In January 2012, at the suggestion of James Yates, Counsel to the Speaker, Collins spoke with Deputy Attorney General Arlene Smoler, who informed Collins that the Assembly was legally obligated to conduct an investigation into the complainants' allegations. Id. ¶ ¶ 40, 41. At a January 24, 2012 meeting, Collins relayed Smoler's advice to Silver, Yates and Kearns. Id. ¶ ¶ 42, 43. Collins also expressed his own opinion that the Assembly was required to investigate. Id. ¶ 43. In February 2012, Silver transferred the complainants from Lopez's office to other jobs in the Assembly. Id. ¶ 46. Following private mediation, Silver approved a settlement whereby the Assembly paid a total of $103,080 to the complainants and Lopez paid $32,000. Id. ¶ ¶ 52, 55. However, Silver did not order an investigation into the allegations, did not refer the matter to the Ethics Committee, did not discipline Lopez and did not take measures " to protect the other employees in Lopez's office." Id. ¶ ¶ 44, 45, 54. In addition, at Silver's direction, Collins contacted the complainants and reminded them of their obligation to keep the settlement confidential. Id. ¶ 75.

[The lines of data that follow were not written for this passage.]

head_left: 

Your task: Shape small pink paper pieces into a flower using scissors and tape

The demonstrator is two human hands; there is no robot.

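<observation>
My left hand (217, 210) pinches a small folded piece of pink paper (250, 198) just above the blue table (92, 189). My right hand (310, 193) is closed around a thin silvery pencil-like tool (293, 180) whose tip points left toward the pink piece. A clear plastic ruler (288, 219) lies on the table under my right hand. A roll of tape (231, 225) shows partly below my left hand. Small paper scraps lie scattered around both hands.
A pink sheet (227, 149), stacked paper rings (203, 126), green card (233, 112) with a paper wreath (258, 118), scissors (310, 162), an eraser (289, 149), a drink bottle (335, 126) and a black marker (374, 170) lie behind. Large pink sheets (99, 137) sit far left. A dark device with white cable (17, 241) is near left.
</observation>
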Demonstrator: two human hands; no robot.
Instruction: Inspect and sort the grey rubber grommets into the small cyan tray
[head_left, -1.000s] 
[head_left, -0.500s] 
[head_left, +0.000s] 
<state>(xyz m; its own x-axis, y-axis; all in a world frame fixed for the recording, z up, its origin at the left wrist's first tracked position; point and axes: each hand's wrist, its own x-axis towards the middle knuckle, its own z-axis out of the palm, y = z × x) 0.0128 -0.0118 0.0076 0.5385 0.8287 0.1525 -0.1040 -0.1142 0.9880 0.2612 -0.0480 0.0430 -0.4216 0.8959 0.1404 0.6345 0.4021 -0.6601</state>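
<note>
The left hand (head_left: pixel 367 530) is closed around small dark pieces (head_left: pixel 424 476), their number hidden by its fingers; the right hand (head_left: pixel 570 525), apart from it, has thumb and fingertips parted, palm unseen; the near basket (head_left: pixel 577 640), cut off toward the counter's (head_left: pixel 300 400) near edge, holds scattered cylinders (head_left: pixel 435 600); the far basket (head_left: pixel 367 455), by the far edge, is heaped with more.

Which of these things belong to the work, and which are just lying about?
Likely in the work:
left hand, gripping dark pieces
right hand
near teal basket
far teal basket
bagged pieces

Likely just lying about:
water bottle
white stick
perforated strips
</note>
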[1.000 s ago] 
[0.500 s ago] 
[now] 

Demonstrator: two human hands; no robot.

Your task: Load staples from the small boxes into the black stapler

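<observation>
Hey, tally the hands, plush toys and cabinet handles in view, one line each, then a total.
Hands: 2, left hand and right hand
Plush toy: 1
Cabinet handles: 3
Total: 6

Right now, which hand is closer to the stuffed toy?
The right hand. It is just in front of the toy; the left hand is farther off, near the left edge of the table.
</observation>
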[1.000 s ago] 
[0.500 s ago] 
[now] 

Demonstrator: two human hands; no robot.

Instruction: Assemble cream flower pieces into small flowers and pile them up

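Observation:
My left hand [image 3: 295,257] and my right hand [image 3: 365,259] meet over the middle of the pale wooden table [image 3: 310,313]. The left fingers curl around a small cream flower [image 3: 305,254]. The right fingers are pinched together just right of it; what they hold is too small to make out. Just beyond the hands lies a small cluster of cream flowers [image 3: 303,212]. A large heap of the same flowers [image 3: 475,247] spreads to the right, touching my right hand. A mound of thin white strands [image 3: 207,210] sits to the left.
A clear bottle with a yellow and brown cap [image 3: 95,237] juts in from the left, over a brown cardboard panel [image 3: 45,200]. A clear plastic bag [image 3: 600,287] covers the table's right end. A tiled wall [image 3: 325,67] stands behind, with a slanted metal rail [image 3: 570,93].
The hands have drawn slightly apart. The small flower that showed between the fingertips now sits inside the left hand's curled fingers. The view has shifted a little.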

In March 2012, Kearns spoke with another female employee who " was very stressed and urgently wanted to leave Lopez's office." Id. ¶ 47. Although the employee did not wish to file a formal complaint, " Silver learned of [her] request for a transfer and the circumstances of her request," but did not take any action. Id. ¶ ¶ 48, 49.

In April 2012, Lopez hired Plaintiffs, both women in their twenties, as legislative aides. Id. ¶ ¶ 56, 57. Shortly thereafter, Lopez began making unwelcome sexual overtures--commenting on their appearance and engaging in unwanted physical contact. For example, Lopez insisted that Plaintiffs not wear a bra to work. Lopez also touched Burhans' inner thigh, and grabbed Rivera's hand, tightening his grip when she tried to pull away. See, e.g., id. ¶ ¶ 66, 67.

In July 2012, Plaintiffs separately complained about Lopez's behavior to Kearns. Id. ¶ ¶ 68, 70. In mid-July, Plaintiffs ceased working for Lopez, but Silver authorized their remaining on the payroll. He eventually arranged their transfer to new jobs with other members of the Assembly. Id.

Plaintiffs' complaints were referred to the Assembly Standing Committee on Ethics and Guidance (the " Ethics Committee" ), which concluded its investigation in August 2012. Id. ¶ ¶ 72, 73. The Ethics Committee found Plaintiffs' allegations to be credible and recommended terminating Lopez's committee and seniority privileges. Id. ¶ ¶ 73, 74. Silver publicly adopted the Ethics Committee's findings and imposed on Lopez the recommended sanctions. Id. ¶ 74. After the ...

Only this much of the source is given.